Ariqa membisu sejenak sedangkan Anang memperkirakan apakah itu berita baik bagi kekasihnya atau bukan.

Anang akhirnya menambahkan. "Aku mau ke rumah kamu bilang ke orang tua kamu kalau aku akan melamar kamu."

"Sek... Sek... Nang." Tangan Ariqa terbuka di depan Anang. "Kasih kabar bahagianya satu-satu... Aku jantung aku sudah mau copot rasanya."

Anang langsung merasa lega setelah mengucapkannya, sekarang dia menunggu jawaban dari Ariqa.

"Setelah kita nikah nanti bakal tinggal di Jogja?" seru Ariqa dengan raut wajah antusiasnya. "Kamu gak bercanda 'kan?"

Anang menggeleng.

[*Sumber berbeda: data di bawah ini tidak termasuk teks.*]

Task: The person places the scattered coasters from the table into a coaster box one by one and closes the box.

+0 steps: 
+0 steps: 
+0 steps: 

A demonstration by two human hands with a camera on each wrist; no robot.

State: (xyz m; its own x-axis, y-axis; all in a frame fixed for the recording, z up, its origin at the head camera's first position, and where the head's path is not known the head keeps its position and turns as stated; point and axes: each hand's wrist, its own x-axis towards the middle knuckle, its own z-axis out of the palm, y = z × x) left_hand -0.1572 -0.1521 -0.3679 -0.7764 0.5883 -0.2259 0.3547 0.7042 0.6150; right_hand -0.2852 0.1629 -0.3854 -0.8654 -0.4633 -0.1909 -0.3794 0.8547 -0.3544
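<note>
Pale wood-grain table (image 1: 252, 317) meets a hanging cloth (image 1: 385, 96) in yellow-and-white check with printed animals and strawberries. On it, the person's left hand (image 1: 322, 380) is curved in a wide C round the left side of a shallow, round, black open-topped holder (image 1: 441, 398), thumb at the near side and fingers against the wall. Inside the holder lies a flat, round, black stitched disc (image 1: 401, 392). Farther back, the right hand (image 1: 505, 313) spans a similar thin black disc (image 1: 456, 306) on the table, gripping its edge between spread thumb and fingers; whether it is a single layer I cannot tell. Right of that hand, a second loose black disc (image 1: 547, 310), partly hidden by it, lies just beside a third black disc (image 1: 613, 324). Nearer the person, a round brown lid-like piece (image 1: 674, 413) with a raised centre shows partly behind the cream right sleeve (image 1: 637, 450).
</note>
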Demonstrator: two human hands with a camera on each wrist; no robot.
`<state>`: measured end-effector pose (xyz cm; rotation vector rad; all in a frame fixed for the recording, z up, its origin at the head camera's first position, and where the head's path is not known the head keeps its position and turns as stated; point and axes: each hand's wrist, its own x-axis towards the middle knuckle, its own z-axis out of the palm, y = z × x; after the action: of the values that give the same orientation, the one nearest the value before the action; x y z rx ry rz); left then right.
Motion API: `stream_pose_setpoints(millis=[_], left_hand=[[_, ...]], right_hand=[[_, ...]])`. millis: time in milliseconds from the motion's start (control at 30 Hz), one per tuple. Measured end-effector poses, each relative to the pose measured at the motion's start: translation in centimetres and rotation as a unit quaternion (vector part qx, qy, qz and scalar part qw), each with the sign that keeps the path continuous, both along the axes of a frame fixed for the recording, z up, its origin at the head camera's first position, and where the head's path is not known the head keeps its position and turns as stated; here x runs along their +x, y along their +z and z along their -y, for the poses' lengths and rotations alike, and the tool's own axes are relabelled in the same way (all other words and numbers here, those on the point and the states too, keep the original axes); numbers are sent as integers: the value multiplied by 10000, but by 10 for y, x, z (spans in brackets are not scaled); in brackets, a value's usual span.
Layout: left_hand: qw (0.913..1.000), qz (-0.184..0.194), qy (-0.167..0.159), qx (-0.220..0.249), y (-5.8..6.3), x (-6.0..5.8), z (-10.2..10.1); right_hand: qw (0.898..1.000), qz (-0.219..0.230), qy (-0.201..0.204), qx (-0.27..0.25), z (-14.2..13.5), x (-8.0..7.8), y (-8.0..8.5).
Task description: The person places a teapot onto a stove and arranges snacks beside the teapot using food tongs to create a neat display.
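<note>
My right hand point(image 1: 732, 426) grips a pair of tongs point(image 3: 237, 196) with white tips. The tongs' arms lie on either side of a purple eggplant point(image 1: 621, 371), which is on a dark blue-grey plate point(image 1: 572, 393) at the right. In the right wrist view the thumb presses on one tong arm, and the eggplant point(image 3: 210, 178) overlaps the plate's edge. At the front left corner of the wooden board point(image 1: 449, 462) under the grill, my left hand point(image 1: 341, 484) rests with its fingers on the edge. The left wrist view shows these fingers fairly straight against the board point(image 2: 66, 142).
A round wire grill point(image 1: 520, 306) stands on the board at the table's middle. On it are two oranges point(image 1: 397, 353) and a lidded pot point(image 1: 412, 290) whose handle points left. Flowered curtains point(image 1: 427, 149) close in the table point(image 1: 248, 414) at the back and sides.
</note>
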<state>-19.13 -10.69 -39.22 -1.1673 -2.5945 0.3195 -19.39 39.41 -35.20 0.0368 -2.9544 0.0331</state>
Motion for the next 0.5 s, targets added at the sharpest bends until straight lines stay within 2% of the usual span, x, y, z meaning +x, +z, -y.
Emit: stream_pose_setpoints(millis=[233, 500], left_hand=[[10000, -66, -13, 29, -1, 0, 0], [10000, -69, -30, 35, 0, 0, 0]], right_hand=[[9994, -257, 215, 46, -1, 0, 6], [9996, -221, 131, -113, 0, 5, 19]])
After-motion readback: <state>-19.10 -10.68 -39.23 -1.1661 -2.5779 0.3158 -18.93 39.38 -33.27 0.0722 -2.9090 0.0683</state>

Dia tidak menyangka jika reaksi Ariqa akan seperti itu.

"Nang, kamu tahu 'kan aku dulu punya cita-cita hidup di Jogja."

Anang menggeleng. "Kamu gak pernah cerita soal ini."

"Sudahlah itu gak penting." Ariqa menyambar tas ranselnya lalu berdiri. "Ayo pulang dan lamar aku. Besok aku akan giat ngerjakan skripsiku." Ariqa menarik tangan Anang dan mereka berjalan dengan terburu-buru keluar dari tempat makam itu.

"Orang tuaku pasti akan bangga sama kamu. Mereka menantikan berita baik ini," tambah Ariqa.